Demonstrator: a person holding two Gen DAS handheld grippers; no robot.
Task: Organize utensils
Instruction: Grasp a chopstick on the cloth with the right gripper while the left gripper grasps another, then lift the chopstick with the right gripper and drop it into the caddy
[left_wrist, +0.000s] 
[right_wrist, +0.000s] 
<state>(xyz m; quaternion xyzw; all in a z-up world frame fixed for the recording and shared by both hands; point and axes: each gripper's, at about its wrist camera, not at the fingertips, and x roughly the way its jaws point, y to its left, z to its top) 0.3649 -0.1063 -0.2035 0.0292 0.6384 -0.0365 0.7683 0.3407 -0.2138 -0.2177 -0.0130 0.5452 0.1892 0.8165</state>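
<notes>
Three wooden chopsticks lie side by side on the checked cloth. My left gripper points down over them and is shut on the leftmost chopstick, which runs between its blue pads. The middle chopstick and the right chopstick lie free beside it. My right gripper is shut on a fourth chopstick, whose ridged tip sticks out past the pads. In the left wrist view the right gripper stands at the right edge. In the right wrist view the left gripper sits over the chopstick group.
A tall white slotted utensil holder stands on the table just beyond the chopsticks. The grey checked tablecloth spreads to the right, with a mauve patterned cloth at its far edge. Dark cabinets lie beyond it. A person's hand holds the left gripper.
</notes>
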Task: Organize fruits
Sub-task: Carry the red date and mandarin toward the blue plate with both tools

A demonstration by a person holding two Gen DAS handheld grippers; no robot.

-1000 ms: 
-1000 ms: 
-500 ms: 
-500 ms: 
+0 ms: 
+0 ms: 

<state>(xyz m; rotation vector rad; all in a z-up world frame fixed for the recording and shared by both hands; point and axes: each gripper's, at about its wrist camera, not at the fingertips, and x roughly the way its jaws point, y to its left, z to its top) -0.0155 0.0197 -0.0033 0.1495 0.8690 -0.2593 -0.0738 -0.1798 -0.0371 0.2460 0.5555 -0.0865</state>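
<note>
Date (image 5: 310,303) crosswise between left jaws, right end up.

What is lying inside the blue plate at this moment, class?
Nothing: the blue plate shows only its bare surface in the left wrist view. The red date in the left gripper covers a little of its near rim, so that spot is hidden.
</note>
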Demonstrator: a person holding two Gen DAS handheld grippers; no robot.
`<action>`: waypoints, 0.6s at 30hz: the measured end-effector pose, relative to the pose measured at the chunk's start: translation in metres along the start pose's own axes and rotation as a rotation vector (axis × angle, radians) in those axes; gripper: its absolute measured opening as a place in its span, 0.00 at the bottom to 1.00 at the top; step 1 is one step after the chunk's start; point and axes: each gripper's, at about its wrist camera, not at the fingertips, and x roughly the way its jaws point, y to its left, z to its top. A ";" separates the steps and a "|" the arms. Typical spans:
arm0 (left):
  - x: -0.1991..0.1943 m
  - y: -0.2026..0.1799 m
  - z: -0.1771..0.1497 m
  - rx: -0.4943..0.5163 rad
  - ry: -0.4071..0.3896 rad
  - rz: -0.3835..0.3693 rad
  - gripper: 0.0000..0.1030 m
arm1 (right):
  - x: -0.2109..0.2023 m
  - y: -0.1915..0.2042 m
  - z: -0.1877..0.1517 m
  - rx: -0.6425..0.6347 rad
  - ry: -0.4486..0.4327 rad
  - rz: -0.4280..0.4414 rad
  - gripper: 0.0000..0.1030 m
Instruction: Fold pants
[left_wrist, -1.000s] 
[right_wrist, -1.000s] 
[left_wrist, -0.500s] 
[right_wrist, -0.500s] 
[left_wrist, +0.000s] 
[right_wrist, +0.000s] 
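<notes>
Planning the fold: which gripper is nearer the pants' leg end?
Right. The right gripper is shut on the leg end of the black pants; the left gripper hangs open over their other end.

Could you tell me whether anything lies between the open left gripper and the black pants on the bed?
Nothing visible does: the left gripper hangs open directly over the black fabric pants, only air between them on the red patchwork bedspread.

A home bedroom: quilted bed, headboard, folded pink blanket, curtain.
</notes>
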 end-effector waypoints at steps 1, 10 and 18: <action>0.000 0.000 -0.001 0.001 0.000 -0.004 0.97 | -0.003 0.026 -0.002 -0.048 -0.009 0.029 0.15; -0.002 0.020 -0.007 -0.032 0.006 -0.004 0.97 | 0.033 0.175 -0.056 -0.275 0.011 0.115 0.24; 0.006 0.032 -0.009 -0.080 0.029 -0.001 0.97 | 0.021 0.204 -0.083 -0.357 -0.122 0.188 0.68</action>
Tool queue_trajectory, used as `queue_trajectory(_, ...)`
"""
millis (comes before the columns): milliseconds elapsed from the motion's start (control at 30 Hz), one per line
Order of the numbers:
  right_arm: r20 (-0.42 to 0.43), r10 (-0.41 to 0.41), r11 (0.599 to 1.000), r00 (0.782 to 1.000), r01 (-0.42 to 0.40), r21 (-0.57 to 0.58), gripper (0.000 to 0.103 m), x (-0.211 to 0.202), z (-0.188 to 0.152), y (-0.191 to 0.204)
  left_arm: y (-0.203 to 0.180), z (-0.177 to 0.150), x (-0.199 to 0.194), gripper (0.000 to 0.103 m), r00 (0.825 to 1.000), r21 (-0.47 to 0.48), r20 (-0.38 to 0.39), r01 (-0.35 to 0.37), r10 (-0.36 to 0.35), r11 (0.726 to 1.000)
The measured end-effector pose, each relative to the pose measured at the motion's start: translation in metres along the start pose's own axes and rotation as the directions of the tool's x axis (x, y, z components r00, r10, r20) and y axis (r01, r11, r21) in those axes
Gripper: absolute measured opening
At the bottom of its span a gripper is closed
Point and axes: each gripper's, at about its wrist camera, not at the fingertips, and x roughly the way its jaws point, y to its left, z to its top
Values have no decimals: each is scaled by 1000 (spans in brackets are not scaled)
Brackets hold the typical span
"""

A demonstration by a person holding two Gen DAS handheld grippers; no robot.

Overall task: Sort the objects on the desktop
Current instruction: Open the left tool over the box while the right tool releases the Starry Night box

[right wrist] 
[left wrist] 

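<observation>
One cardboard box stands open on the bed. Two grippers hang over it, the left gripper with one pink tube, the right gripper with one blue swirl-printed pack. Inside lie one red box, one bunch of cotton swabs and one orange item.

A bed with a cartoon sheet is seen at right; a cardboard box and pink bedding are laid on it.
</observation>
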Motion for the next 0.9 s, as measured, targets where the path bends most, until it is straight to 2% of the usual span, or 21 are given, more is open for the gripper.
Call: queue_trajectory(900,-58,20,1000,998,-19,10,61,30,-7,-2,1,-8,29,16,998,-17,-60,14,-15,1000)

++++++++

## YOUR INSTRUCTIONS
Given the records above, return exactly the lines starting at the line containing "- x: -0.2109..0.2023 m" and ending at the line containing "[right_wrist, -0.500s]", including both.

## REPLY
  - x: -0.2109..0.2023 m
  - y: -0.1915..0.2042 m
  - z: -0.1877..0.1517 m
  - rx: -0.6425..0.6347 rad
  - ry: -0.4486..0.4327 rad
  - rz: -0.4280..0.4414 rad
  - gripper: 0.0000..0.1030 m
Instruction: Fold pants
[left_wrist, -1.000s] 
[right_wrist, -1.000s] 
[left_wrist, -0.500s] 
[right_wrist, -0.500s] 

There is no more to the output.